Barry McLaughlin

Personal information
- Full name: Barry McLaughlin
- Date of birth: 19 April 1973 (age 52)
- Place of birth: Paisley, Scotland
- Height: 6 ft 1 in (1.85 m)
- Position: Defender

Senior career*
- Years: Team / Apps / (Gls)
- 1992–2002: St Mirren / 266 / (12)
- 2002–2004: Kilmarnock / 36 / (1)
- 2004–2006: Ayr United / 55 / (0)

Managerial career
- 2021–2022: Glenvale U20
- 2022-2023: Thorn Athletic
- 2023-2024: Giffnock SC
- 2025: Rossvale FC

= Barry McLaughlin =

Scottish footballer

Barry McLaughlin (born 19 April 1973 in Paisley) is a Scottish football manager and former professional footballer.
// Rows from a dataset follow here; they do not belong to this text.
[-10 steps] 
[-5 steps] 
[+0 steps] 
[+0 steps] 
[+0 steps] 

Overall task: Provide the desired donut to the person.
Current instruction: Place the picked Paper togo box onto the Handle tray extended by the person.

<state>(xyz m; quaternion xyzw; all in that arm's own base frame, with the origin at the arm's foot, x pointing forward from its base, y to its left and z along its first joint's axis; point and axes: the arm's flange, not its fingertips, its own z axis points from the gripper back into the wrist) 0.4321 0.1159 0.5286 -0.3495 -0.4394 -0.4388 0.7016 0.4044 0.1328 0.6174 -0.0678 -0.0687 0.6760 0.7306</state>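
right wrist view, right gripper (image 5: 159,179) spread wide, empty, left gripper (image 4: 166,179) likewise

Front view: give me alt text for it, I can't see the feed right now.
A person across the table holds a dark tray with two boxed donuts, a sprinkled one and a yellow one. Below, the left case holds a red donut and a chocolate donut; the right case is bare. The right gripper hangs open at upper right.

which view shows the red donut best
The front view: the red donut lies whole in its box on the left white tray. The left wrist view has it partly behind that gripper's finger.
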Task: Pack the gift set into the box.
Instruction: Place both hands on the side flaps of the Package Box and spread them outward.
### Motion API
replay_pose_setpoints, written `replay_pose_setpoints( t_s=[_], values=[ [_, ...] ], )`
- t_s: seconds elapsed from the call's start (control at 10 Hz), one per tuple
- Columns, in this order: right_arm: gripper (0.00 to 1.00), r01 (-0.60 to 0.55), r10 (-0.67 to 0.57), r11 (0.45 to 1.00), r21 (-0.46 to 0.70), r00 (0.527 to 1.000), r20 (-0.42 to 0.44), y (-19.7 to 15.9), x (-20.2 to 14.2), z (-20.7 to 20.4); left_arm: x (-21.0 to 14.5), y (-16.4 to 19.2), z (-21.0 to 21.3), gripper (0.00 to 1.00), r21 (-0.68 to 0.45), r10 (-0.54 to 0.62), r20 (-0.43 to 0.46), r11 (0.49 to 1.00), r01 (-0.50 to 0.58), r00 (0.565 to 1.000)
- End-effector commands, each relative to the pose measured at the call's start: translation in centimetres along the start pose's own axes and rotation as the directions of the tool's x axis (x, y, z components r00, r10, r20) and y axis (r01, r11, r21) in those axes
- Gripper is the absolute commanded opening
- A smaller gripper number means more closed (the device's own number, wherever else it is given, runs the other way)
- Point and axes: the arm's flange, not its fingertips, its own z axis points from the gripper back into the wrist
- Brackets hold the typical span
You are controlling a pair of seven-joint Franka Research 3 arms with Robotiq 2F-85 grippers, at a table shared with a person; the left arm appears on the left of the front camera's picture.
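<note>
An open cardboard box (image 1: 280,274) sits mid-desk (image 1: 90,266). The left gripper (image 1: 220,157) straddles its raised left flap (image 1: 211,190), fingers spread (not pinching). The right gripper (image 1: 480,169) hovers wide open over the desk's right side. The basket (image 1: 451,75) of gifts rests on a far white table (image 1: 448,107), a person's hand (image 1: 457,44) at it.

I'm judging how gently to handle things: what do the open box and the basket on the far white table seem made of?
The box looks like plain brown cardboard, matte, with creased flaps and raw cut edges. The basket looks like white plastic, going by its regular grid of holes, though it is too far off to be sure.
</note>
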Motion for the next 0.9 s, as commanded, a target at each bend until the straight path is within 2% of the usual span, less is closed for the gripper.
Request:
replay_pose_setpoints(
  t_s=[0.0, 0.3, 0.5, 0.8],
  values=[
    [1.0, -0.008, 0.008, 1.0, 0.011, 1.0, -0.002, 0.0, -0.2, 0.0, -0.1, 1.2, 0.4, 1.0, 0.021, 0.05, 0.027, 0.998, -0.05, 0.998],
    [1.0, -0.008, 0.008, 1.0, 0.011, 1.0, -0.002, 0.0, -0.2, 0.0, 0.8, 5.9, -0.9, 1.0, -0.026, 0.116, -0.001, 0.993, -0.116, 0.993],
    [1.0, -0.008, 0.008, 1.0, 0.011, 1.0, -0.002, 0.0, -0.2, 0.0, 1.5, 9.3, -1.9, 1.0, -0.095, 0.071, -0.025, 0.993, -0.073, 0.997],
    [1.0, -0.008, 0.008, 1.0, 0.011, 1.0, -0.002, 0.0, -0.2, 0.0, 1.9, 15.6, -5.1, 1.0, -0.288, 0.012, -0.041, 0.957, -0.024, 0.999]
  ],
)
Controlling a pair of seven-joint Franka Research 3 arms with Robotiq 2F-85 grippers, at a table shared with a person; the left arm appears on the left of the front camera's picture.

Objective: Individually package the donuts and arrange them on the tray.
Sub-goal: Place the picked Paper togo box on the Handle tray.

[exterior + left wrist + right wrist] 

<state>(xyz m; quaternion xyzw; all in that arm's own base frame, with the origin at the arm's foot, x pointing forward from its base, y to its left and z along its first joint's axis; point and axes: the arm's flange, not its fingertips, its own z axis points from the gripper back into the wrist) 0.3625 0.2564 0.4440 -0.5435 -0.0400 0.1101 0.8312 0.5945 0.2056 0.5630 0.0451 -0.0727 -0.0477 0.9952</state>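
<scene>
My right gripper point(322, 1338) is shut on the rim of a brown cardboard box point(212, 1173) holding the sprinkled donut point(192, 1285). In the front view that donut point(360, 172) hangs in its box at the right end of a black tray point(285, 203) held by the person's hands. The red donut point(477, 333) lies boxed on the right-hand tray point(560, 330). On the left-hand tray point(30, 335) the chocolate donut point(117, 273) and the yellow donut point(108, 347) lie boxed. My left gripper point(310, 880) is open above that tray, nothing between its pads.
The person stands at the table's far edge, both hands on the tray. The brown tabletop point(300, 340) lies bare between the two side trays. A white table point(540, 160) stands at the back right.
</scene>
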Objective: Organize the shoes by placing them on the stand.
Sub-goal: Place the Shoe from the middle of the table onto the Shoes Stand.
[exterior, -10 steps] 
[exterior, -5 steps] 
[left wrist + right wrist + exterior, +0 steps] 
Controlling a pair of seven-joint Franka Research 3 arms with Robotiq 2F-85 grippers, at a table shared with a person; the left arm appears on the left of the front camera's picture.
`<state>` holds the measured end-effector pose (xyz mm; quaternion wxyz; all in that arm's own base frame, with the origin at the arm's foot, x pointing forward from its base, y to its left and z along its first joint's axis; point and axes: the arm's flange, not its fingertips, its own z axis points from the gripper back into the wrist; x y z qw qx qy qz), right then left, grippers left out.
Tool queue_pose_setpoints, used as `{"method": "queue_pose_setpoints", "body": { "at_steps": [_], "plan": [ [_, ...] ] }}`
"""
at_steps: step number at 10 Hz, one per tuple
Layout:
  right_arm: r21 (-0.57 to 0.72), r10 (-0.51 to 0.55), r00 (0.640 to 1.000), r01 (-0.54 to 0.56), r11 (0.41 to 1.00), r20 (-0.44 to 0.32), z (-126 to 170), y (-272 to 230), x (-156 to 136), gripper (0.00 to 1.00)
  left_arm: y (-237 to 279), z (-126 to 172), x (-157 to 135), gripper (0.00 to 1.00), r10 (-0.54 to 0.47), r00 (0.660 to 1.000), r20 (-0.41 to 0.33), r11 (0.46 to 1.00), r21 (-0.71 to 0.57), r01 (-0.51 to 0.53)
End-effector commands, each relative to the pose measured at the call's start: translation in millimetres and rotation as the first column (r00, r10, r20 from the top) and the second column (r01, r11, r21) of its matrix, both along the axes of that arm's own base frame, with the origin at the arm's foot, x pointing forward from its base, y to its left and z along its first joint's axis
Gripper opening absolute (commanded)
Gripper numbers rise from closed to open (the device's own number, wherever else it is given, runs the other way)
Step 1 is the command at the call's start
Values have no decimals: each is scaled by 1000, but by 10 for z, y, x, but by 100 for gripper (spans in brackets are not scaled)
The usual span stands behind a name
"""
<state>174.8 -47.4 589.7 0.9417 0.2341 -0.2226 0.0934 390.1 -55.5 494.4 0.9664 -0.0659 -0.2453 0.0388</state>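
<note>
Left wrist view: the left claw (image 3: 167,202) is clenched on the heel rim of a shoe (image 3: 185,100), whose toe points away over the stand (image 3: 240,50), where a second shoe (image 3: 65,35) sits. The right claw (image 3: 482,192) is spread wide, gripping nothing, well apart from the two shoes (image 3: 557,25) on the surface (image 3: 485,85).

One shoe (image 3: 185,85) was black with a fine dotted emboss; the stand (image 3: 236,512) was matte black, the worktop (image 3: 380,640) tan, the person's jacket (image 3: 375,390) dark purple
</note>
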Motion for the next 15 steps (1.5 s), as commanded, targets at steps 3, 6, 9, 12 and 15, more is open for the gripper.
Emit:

He played for St Mirren for ten years, and was captain of the St Mirren side in his last season. After this he went on to play for Kilmarnock and Ayr United. After leaving senior football in 2006 he joined the junior leagues to play for Irvine Meadow, before retiring completely in 2009.

McLaughlin was appointed manager of new West of Scotland League members Thorn Athletic in July 2022, having previously been in charge of the Glenvale under-20 team.
McLaughlin was appointed manager of West of Scotland League side Rossvale FC in June of 2025.